The following data has a line with "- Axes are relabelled" and a line with "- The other". Write out exactly those lines and all the lines between them.
** Excerpted records follows **
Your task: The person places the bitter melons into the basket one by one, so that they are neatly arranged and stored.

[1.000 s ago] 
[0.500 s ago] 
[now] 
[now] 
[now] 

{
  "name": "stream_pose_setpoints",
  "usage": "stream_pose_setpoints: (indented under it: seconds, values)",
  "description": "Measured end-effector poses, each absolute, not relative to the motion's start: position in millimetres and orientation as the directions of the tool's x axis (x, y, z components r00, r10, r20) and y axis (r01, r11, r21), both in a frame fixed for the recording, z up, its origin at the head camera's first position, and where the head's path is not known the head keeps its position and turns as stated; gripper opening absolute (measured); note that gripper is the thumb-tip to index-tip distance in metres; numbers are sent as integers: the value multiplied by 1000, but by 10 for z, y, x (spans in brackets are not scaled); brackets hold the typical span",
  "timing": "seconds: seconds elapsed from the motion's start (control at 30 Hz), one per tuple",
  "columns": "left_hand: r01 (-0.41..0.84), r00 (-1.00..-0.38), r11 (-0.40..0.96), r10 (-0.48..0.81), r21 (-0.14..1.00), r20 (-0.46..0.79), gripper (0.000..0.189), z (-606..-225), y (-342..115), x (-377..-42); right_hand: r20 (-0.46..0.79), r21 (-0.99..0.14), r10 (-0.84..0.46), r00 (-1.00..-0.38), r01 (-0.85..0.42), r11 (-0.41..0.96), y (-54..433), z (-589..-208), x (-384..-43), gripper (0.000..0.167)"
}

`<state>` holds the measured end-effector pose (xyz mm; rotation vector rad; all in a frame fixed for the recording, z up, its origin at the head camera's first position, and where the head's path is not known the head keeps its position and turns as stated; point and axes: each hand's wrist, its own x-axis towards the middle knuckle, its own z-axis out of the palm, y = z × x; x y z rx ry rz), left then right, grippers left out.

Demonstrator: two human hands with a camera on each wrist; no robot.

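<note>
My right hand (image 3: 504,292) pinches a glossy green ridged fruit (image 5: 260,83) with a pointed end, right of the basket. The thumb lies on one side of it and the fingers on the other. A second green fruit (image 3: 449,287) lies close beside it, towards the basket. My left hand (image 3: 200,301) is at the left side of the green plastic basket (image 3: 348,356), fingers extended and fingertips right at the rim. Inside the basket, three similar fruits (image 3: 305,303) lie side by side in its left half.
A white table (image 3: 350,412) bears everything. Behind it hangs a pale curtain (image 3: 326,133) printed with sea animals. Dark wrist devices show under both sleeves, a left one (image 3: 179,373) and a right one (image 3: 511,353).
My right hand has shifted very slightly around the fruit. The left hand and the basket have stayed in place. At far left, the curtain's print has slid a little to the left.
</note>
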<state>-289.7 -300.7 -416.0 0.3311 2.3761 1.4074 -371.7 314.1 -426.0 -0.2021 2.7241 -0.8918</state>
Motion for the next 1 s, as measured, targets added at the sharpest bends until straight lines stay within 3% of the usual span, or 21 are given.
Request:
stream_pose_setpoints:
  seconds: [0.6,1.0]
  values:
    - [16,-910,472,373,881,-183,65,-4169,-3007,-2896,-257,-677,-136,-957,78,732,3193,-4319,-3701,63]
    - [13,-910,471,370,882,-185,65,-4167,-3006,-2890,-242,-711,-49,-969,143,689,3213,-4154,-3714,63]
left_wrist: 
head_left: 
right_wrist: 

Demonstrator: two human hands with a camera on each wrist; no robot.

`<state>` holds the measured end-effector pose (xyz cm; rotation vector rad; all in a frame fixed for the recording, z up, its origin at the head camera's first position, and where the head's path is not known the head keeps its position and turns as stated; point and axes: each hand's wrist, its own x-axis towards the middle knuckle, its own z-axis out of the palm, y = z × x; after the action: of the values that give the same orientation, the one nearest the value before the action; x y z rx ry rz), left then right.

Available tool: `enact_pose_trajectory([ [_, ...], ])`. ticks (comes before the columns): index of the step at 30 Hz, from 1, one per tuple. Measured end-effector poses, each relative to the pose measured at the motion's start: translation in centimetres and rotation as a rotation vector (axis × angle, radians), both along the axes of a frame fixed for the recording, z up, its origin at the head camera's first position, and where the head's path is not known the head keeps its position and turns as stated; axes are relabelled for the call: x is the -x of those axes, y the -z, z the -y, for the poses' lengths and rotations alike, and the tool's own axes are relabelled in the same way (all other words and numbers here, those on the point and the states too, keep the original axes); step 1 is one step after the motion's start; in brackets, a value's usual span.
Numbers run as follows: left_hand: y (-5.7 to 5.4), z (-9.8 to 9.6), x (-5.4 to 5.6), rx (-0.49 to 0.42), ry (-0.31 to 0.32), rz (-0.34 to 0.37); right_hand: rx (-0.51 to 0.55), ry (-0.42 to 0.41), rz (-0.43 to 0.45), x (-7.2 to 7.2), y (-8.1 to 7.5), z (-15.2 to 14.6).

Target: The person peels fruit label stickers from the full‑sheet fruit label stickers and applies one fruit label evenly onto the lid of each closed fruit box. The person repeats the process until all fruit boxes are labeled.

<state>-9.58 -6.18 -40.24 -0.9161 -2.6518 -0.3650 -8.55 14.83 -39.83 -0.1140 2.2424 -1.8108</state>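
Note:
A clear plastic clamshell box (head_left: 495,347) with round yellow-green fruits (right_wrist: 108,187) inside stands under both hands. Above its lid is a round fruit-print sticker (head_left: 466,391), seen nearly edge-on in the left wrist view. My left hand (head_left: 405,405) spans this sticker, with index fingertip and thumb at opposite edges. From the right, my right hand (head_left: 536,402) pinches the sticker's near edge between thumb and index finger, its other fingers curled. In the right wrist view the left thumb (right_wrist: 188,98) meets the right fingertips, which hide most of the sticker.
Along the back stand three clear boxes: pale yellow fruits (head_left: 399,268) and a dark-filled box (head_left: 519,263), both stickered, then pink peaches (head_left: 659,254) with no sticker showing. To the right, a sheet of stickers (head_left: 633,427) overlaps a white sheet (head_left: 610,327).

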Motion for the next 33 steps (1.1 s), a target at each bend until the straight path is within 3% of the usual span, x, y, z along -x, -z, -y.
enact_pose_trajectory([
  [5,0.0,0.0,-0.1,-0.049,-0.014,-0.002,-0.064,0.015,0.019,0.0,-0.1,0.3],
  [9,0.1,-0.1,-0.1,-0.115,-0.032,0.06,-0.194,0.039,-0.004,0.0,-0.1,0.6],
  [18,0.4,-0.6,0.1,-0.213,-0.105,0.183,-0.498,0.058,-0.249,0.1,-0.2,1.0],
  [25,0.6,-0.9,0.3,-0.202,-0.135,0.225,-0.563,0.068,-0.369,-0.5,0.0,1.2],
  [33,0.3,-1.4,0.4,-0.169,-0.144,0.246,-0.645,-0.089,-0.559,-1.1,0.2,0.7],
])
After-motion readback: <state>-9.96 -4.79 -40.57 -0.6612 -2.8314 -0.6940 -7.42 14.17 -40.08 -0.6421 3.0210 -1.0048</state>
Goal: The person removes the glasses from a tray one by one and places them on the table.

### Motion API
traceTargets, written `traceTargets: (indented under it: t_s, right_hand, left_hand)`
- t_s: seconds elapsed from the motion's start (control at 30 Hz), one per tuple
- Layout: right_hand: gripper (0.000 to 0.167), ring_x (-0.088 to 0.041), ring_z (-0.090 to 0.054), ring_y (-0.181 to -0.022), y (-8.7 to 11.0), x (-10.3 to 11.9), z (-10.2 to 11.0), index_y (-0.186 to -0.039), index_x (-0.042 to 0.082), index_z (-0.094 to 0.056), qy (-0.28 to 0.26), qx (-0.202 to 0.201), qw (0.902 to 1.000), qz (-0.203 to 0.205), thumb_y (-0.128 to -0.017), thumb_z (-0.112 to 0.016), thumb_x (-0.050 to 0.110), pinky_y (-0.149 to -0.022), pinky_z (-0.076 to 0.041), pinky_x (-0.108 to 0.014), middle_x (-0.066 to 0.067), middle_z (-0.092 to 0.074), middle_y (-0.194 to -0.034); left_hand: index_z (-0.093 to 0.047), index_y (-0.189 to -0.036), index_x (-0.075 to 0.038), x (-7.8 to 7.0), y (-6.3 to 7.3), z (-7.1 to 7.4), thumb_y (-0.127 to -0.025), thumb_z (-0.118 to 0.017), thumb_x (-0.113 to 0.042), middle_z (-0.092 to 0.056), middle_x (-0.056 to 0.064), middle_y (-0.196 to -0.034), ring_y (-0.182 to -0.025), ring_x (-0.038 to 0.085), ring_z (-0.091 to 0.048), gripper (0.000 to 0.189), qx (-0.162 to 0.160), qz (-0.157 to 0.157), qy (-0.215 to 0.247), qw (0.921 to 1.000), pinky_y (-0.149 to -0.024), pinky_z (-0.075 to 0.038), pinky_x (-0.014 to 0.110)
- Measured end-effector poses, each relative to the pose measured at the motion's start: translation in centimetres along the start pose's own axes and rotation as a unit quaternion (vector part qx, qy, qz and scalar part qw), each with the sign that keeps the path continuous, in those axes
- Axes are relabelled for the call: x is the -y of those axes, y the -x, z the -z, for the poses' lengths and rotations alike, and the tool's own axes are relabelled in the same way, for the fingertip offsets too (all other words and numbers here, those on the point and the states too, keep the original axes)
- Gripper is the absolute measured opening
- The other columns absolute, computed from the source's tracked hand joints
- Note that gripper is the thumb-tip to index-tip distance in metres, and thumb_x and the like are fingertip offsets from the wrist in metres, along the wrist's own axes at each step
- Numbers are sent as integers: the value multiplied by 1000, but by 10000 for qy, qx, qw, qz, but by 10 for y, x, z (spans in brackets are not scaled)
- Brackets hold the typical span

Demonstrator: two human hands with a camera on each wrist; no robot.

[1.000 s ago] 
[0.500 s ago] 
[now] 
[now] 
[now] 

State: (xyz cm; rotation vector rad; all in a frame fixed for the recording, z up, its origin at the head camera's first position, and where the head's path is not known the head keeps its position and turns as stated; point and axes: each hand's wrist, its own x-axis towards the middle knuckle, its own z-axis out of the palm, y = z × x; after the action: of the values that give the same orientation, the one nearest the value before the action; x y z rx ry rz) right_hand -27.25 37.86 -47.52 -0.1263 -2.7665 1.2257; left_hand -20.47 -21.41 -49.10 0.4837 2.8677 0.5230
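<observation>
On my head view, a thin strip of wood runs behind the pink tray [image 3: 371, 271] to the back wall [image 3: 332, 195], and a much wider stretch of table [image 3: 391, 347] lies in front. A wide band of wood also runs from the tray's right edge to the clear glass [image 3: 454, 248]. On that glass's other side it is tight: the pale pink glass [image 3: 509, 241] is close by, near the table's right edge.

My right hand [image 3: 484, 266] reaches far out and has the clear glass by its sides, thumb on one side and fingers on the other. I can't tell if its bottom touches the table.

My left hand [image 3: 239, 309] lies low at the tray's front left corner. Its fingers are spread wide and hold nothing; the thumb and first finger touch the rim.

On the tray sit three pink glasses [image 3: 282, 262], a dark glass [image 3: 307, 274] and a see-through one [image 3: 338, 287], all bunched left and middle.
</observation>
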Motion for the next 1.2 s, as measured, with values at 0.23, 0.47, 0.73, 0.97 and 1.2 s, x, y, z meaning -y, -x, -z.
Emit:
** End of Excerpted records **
| Result for this exercise |
- Axes are relabelled for the call: x is the -y of those axes, y the -x, z the -z, for the poses' lengths and rotations alike, and the tool's own axes are relabelled in the same way, for the fingertip offsets too (all other words and numbers here, those on the point and the states too, keep the original axes)
- Gripper is the absolute measured opening
- The other columns absolute, computed from the source's tracked hand joints

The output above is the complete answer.